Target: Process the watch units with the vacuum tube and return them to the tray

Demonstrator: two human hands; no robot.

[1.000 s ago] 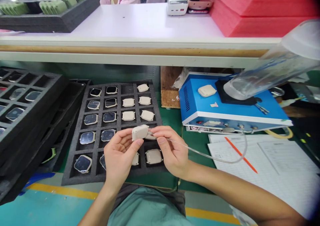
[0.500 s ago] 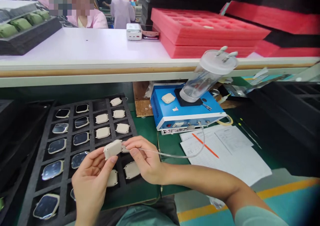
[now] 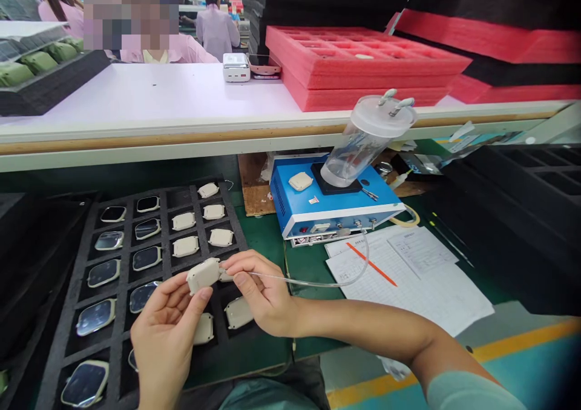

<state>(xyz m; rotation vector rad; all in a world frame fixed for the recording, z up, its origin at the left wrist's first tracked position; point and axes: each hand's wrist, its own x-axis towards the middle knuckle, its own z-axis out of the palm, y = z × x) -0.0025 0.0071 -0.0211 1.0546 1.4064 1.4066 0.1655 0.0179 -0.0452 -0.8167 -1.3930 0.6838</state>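
Observation:
Between the thumb and fingers of my left hand (image 3: pixel 170 325) is a cream watch case (image 3: pixel 203 275), raised above the tray. My right hand (image 3: pixel 261 292) pinches the end of a clear thin tube (image 3: pixel 313 284) against the side of that case; its very tip is hidden by the fingers. The tube curves back to the front of a blue box-shaped machine (image 3: pixel 336 204). Under my hands lies a black foam tray (image 3: pixel 120 289) with watch cases in its pockets, dark screens up on the left, cream backs up on the right.
On the blue machine stand a clear cylinder (image 3: pixel 349 149) and a cream case (image 3: pixel 300 181). Papers (image 3: pixel 408 283) with an orange strip (image 3: pixel 371 264) lie to the right. A shelf edge (image 3: pixel 181 134) crosses above, carrying red foam trays (image 3: pixel 363 83). Black trays (image 3: pixel 512 228) stand far right. Co-workers sit beyond.
The camera view has shifted slightly, so the shelf appears a little lower on the left. Both hands keep the same hold on the watch case and the tube.

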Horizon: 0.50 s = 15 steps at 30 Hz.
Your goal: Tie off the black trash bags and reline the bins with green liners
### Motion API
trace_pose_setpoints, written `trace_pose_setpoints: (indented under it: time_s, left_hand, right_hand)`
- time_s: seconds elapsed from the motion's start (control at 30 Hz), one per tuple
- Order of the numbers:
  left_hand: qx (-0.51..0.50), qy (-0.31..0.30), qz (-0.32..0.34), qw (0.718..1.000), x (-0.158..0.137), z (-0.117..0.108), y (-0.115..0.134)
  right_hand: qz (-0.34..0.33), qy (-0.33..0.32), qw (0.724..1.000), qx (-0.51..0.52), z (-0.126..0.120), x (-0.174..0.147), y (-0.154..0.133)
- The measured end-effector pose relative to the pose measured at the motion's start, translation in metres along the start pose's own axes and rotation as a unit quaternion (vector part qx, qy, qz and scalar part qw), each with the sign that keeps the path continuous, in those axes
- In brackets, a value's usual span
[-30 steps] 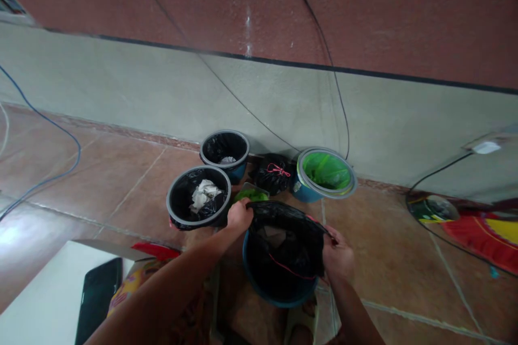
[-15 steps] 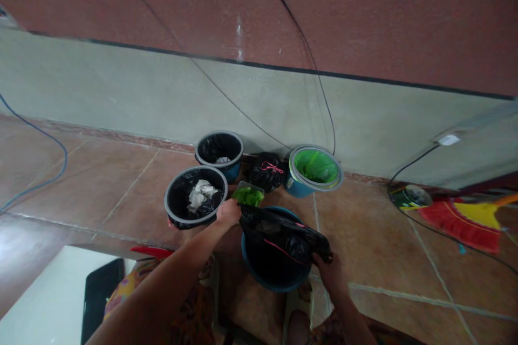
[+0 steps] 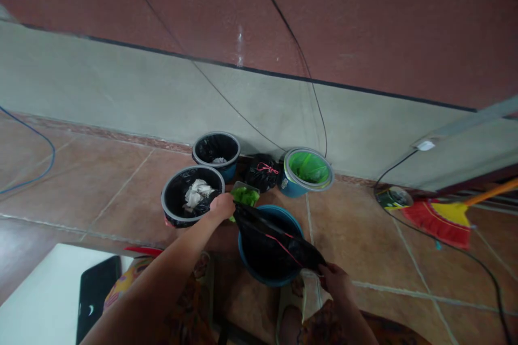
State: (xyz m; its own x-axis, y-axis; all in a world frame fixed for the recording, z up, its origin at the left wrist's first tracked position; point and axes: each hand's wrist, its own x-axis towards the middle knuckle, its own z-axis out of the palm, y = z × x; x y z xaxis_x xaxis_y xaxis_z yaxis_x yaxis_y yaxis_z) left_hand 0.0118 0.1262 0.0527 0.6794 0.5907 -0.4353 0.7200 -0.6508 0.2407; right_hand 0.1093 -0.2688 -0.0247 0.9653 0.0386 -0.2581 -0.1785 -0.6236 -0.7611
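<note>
A black garbage bag (image 3: 279, 237) with a pink drawstring is stretched across the mouth of a blue bin (image 3: 243, 259) between my feet. My left hand (image 3: 222, 206) is closed on one end of the bag, near the rim of a lined bin (image 3: 164, 207) with crumpled white paper (image 3: 197, 194) inside. The other end of the bag is pinched in my right hand (image 3: 335, 279), over the bin's right side. Beyond my left hand sits a small clear container of green pieces (image 3: 245, 194).
Along the wall stand another black-lined bin (image 3: 218, 133), a tied black bag (image 3: 259, 175) and a green-lined bin (image 3: 292, 187). A red and yellow broom (image 3: 441, 221), a tin can (image 3: 394, 198) and a black cable (image 3: 429, 234) lie right. A phone (image 3: 97, 291) rests on a white surface at left.
My hands have drawn the bag's opening straighter and tauter, with my right hand lower and both slightly left in view. The view has shifted a little.
</note>
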Motion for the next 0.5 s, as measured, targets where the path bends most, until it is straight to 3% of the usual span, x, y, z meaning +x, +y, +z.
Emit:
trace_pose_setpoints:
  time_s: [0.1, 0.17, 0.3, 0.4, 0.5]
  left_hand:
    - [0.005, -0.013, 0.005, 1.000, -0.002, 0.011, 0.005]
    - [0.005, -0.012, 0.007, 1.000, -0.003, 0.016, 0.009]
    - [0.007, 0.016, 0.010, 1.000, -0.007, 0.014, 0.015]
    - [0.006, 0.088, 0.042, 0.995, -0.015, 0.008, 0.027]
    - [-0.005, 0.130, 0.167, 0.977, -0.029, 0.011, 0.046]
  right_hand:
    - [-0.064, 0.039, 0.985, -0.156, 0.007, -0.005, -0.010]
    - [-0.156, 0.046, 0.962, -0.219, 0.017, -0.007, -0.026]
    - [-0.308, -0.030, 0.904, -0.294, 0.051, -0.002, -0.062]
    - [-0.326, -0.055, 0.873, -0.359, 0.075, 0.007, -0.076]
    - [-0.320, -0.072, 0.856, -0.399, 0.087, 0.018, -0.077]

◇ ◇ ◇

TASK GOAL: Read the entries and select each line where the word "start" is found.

SOLUTION TO THIS PROBLEM:
- time_s: seconds elapsed from the motion's start (control at 30 Hz), one per tuple
- The measured end-effector pose relative to the pose measured at the motion's start, translation in metres along the start pose's own axes and rotation as a unit quaternion (vector part qx, qy, qz and scalar part qw), each with the sign that keeps the path continuous, in those axes

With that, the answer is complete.